It may seem as though danger from the Ebola epidemic is gone, but new research from the Bloomberg School of Public Health (JHSPH) suggests otherwise. The study, led by Justin Lessler and released in the March 13 issue of Science, found that disruptions to the West African health care, caused by the Ebola crisis, have led to a significant decrease in vaccinations and a consequent increase in susceptibility to a variety of other diseases.
Ebola is a virus which causes fever, vomiting and bleeding and is deadly in many cases. It is transmitted to humans by animals, but spreads through a population by close physical contact. There have been outbreaks of Ebola in the past, but according to the World Health Organization (WHO), the 2014 outbreak was by far the largest and most complex. It started in December of 2013 in Guinea, but quickly spread to Liberia and Sierra Leone, causing a total of 21,000 cases and 8,400 confirmed deaths in West Africa alone.

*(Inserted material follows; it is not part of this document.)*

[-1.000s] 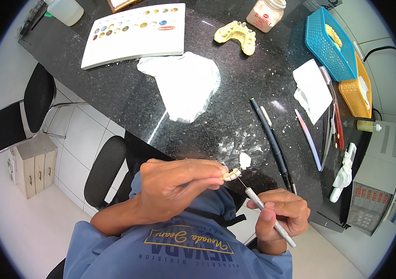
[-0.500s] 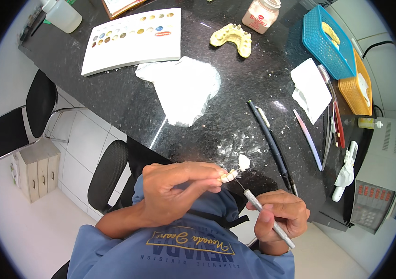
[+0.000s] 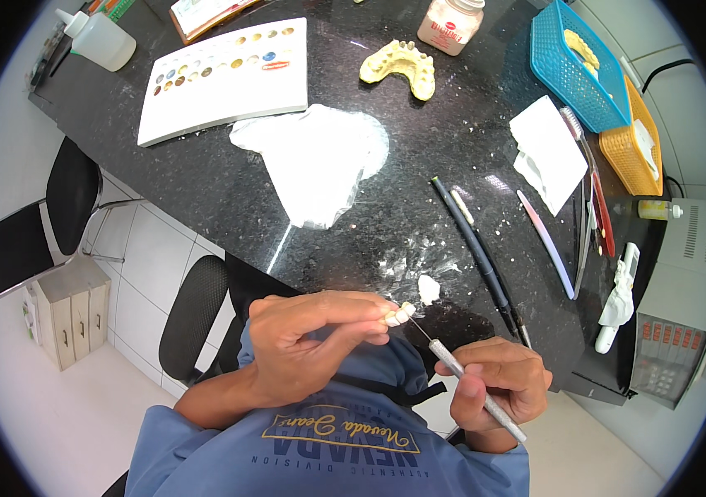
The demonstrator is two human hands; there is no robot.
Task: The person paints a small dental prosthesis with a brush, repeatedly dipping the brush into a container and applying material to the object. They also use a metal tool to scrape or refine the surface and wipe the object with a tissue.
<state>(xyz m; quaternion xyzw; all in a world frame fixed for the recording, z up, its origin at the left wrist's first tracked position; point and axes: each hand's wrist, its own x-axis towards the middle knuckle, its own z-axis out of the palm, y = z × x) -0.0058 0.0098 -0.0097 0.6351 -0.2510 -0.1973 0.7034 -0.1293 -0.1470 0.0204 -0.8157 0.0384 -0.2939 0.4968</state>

Rates of Ebola have been declining in recent months, but as Lessler’s research shows, the delayed and indirect effects could be worse than the disease itself. The chaos caused by the Ebola crisis forced many health care facilities to close and caused people to avoid those that were open in fear of contracting the disease. This means that many people did not receive routine vaccines for common diseases. In recent decades, campaigns promoting vaccination in West Africa have led to large declines in diseases such as measles, polio, tuberculosis, influenza, tetanus, HIV and malaria. However, disruptions caused by the Ebola crisis could severely damage that progress.
In particular, Lessler’s team examined the effect on measles, a virus which, according to the WHO, is the leading cause of death among young children worldwide; it caused 145,700 deaths in 2013. The number of deaths from measles has dropped by 75 percent since 2000 because of the widespread use of vaccinations.
The study looked at multiple scenarios, but assuming a 75 percent disruption in health care services over a period of 18 months, Lessler’s research found that there would be a 45 percent increase in the number of children unvaccinated for measles in West Africa. If an outbreak were to occur, the usual number of measles cases would nearly double, and the number of additional deaths would be anywhere from 2,000 to 16,000.
Lessler is concerned that the Ebola epidemic may cause a setback in our control of diseases like measles. He also believes that the effects are not just limited to West Africa. The presence of unvaccinated individuals in Guinea, Liberia and Sierra Leone may mean that bordering countries face the risk of measles outbreaks. As if the death and chaos from Ebola itself was not enough, disruptions to the West African health care system could have long term and widespread deadly effects.
The study offers a solution to this issue. Lessler calls for campaigns across the three countries to target children who likely missed critical vaccinations, such as measles and polio, and ensure that they finally receive their vaccinations. Lessler believes that this could halt the problem of missed vaccinations before it turns into another public health disaster. These diseases may be deadly, but they can be prevented with relatively easy and inexpensive vaccines. As long as those vaccines are distributed and promoted properly, the issue of infectious childhood diseases is entirely manageable.
The Ebola crisis killed thousands in West Africa and spread fear worldwide. Although the direct danger from the disease itself may be in decline, the indirect effects caused by disruption to the health care system of West Africa are not. The research done by Lessler and his team shows just how vital vaccines are to keeping people healthy and aims to increase vaccination in the wake of the Ebola crisis, preventing anymore needless deaths in an already devastated region.
Lessler is a professor of epidemiology at JHSP and conducted the study with department colleagues.